[What you have to do]: Without the pictures, set down every line of the data exactly.

Start of Block

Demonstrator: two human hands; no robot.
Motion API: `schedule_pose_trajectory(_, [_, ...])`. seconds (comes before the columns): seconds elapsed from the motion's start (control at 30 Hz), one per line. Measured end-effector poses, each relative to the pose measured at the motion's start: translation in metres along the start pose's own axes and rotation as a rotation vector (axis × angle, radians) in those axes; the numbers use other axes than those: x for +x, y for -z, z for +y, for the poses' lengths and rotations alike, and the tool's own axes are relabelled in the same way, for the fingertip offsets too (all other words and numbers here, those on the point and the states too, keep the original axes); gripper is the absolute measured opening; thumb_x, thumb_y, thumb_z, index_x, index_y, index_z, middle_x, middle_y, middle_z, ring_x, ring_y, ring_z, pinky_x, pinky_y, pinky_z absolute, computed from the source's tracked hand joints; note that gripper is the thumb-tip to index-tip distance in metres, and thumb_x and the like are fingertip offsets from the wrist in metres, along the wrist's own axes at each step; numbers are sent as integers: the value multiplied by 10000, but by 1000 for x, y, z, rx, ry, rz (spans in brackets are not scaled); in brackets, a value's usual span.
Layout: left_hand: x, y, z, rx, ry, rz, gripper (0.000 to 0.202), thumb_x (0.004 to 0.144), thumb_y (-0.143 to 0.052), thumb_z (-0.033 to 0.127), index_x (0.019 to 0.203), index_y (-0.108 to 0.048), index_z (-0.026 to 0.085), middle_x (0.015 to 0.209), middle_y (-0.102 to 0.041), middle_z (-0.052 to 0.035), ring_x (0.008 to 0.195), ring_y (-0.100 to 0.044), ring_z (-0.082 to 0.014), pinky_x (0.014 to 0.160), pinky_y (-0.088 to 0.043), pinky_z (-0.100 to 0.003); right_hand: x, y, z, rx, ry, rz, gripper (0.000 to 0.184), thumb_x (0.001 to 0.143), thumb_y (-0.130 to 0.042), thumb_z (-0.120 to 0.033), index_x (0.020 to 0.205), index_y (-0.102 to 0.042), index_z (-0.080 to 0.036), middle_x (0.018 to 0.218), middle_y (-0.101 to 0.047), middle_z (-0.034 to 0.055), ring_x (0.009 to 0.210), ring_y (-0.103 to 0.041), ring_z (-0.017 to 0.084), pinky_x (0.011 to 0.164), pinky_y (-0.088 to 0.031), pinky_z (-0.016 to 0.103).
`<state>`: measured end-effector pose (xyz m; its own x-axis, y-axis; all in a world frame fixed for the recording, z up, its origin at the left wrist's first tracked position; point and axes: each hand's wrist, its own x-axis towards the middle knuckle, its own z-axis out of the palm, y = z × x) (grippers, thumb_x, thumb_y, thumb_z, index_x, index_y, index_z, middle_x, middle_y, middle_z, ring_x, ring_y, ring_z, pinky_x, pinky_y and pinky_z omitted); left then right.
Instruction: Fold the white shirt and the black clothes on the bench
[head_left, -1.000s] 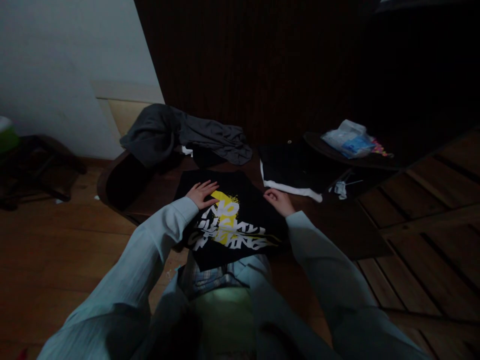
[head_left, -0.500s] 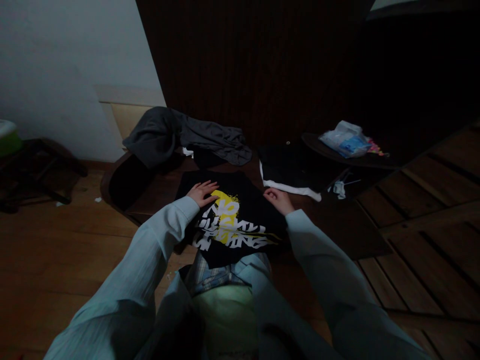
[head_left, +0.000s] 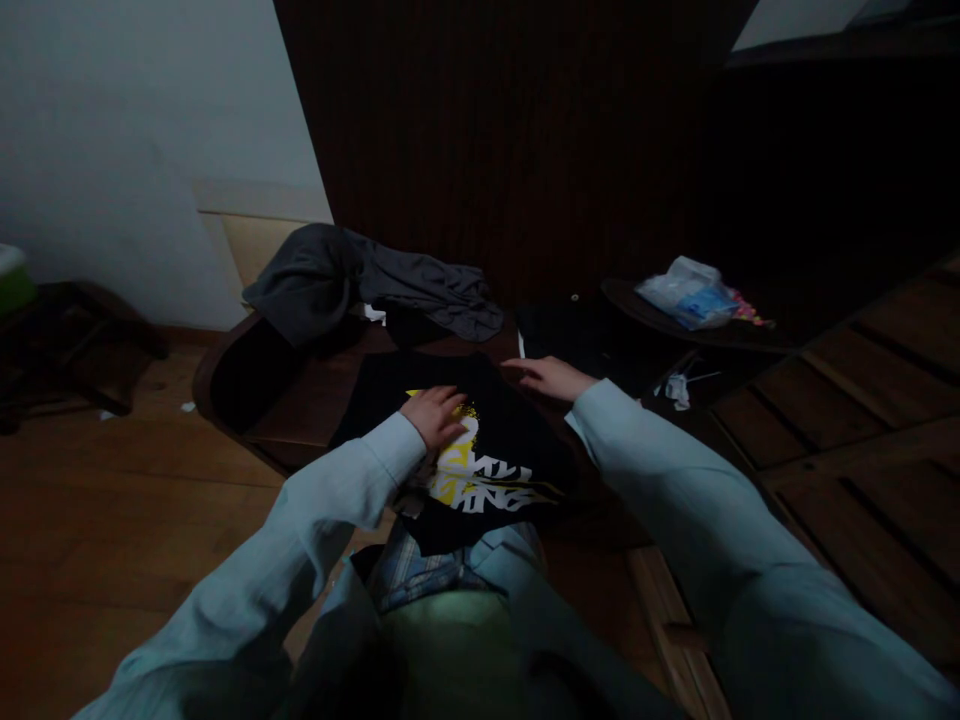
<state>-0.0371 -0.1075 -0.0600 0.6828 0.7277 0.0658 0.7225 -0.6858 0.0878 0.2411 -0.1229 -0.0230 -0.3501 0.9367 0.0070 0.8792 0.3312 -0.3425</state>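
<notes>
A black T-shirt [head_left: 487, 400] with a yellow and white print lies spread over the front of a dark wooden bench [head_left: 292, 405], its lower edge hanging toward my lap. My left hand [head_left: 436, 415] rests flat on the print, fingers extended, and its sleeve hides part of the lettering. Over the shirt's upper right side is my right hand [head_left: 553, 378], fingers stretched out to the left and holding nothing. Whether it touches the cloth I cannot tell. Just behind it lies a folded black garment [head_left: 562, 330] with a white edge, partly hidden by that hand.
A crumpled grey garment [head_left: 315, 280] lies along the bench's back left. At the right, a plastic bag [head_left: 690, 295] sits on a dark raised surface, with a small white crumpled item [head_left: 677, 390] below it. A dark stool [head_left: 82, 320] stands far left. Wooden slats [head_left: 862, 410] run along the right.
My left hand has slid right and slightly down across the print. My right hand has risen a little, and its fingers have gone from curled at the shirt's edge to stretched out.
</notes>
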Motion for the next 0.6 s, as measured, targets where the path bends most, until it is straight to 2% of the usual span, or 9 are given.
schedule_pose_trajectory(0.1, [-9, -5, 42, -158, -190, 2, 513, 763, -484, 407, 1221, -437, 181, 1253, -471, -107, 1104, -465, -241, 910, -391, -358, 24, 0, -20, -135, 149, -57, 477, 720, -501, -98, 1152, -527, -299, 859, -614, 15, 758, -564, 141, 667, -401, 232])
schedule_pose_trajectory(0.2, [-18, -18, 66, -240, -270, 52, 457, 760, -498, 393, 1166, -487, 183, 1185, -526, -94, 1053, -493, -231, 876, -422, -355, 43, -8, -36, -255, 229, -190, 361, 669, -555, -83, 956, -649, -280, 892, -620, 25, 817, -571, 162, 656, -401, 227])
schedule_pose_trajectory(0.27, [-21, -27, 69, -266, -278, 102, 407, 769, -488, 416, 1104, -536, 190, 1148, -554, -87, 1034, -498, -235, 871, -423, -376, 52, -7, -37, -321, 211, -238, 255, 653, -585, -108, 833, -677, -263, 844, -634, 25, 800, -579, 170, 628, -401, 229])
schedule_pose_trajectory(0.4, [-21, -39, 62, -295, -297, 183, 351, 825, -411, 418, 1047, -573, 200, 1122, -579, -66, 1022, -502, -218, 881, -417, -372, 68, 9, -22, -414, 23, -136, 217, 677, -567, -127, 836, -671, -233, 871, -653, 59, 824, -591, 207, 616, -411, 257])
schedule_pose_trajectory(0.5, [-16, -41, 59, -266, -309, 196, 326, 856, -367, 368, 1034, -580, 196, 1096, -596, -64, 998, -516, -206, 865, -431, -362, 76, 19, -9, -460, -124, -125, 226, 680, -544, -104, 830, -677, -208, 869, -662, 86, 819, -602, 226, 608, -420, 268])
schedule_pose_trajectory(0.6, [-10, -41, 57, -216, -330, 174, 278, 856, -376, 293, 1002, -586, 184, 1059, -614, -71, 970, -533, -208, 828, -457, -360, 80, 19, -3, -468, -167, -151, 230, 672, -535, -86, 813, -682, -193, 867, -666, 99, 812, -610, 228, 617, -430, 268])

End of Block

[Task result]:
Demonstrator: two human hands; no robot.
Motion API: `schedule_pose_trajectory(_, [_, ...])`. seconds (comes before the columns): seconds elapsed from the motion's start (control at 30 Hz), one per line. Measured end-effector poses, each relative to the pose measured at the motion's start: translation in metres along the start pose's own axes and rotation as a rotation vector (axis × angle, radians) in those axes; the numbers use other axes than those: x for +x, y for -z, z for +y, for the poses' lengths and rotations alike, and the tool's own axes are relabelled in the same way, for the fingertip offsets too (all other words and numbers here, those on the point and the states too, keep the original axes); gripper is the absolute measured opening; thumb_x, thumb_y, thumb_z, index_x, index_y, index_z, middle_x, middle_y, middle_z, ring_x, ring_y, ring_z, pinky_x, pinky_y, pinky_z absolute, computed from the source's tracked hand joints; note that gripper is the thumb-tip to index-tip distance in metres, and thumb_x and the like are fingertip offsets from the wrist in metres, along the wrist's own axes at each step; numbers are sent as integers: the value multiplied by 10000, but by 1000 for x, y, z, rx, ry, rz (spans in brackets are not scaled); in brackets, a value's usual span.
Layout: left_hand: x, y, z, rx, ry, rz, gripper (0.000 to 0.202), thumb_x (0.004 to 0.144), thumb_y (-0.143 to 0.052), thumb_z (-0.033 to 0.127), index_x (0.019 to 0.203), index_y (-0.108 to 0.048), index_z (-0.026 to 0.085), middle_x (0.015 to 0.209), middle_y (-0.102 to 0.041), middle_z (-0.052 to 0.035), ring_x (0.008 to 0.195), ring_y (-0.100 to 0.044), ring_z (-0.082 to 0.014), pinky_x (0.014 to 0.160), pinky_y (-0.088 to 0.043), pinky_z (-0.100 to 0.003); right_hand: x, y, z, rx, ry, rz, gripper (0.000 to 0.184), thumb_x (0.001 to 0.143), thumb_y (-0.130 to 0.042), thumb_z (-0.120 to 0.033), index_x (0.020 to 0.205), index_y (-0.102 to 0.042), index_z (-0.080 to 0.036), middle_x (0.018 to 0.218), middle_y (-0.101 to 0.047), middle_z (-0.034 to 0.055), ring_x (0.009 to 0.210), ring_y (-0.103 to 0.041), ring_z (-0.017 to 0.084), pinky_x (0.011 to 0.164), pinky_y (-0.088 to 0.031), pinky_z (-0.016 to 0.103).
`<state>`: measured end-effector pose (xyz m; its own x-axis, y-axis; all in a world frame fixed for the recording, z up, its origin at the left wrist's first tracked position; point and axes: each hand's wrist, its own x-axis towards the middle knuckle, its own z-axis out of the palm, y = z × x) (grippers, thumb_x, thumb_y, thumb_z, index_x, index_y, index_z, middle_x, middle_y, middle_z, ring_x, ring_y, ring_z, pinky_x, pinky_y and pinky_z omitted); left then right.
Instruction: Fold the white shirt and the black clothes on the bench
[head_left, -1.000s] 
[head_left, -0.500s] 
[head_left, +0.000s] 
<state>-0.0371 -0.1075 -0.0600 0.6828 0.7277 0.0658 0.7225 -0.6858 0.0878 0.2411 -0.1229 -0.0230 -0.3501 0.9367 0.0070 0.8792 0.3312 -0.3425</state>
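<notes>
A black T-shirt [head_left: 487, 400] with a yellow and white print lies spread over the front of a dark wooden bench [head_left: 292, 405], its lower edge hanging toward my lap. My left hand [head_left: 436, 415] rests flat on the print, fingers extended, and its sleeve hides part of the lettering. Over the shirt's upper right side is my right hand [head_left: 553, 378], fingers stretched out to the left and holding nothing. Whether it touches the cloth I cannot tell. Just behind it lies a folded black garment [head_left: 562, 330] with a white edge, partly hidden by that hand.
A crumpled grey garment [head_left: 315, 280] lies along the bench's back left. At the right, a plastic bag [head_left: 690, 295] sits on a dark raised surface, with a small white crumpled item [head_left: 677, 390] below it. A dark stool [head_left: 82, 320] stands far left. Wooden slats [head_left: 862, 410] run along the right.
My left hand has slid right and slightly down across the print. My right hand has risen a little, and its fingers have gone from curled at the shirt's edge to stretched out.
</notes>
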Motion for the next 0.6 s, as measured, targets where the path bends most, until it is straight to 2% of the usual span, or 9 are given.
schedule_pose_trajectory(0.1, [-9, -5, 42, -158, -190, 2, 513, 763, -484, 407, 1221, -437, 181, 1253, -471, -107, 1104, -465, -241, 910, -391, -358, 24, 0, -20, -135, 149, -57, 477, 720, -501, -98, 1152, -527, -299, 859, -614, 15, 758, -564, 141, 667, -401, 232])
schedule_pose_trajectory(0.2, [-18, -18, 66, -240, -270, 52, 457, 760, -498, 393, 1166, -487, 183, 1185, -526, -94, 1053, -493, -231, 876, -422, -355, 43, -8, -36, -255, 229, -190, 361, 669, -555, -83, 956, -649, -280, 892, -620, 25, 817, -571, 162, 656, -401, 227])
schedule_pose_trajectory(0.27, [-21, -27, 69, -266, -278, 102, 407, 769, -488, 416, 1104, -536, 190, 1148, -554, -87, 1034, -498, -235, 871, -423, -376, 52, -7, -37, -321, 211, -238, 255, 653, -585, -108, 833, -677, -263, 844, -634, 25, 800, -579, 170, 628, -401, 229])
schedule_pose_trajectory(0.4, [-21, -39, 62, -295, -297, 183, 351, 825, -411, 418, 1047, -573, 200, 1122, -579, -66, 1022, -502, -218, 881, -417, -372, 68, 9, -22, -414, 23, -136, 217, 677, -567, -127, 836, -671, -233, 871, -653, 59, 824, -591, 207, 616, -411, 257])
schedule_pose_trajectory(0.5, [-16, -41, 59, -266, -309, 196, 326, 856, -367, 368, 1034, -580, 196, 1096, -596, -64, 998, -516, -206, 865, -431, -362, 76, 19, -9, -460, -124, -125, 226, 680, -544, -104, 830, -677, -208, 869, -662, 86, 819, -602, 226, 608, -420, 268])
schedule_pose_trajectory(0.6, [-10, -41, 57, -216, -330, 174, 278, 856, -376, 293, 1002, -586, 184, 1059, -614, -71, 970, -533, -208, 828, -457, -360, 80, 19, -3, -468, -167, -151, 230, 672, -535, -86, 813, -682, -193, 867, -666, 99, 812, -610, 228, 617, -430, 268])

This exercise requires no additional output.